Exercise objective — Only the lines holding the word "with" are wanted; copy each of them from the listing.

Recorded information —

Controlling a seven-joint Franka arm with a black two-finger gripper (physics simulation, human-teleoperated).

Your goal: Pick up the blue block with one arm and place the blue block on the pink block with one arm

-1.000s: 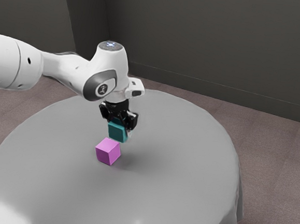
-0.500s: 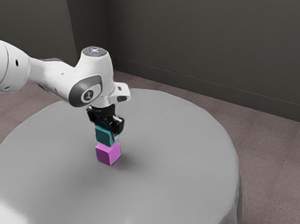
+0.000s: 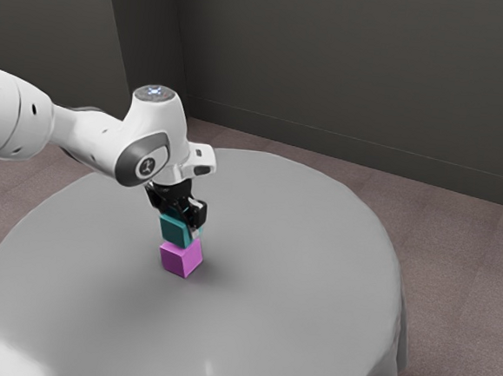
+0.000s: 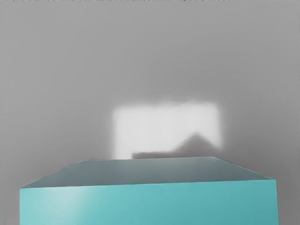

Exercise response —
Controlling a seven-joint Franka arm with a black two-finger gripper (physics simulation, human-teleoperated).
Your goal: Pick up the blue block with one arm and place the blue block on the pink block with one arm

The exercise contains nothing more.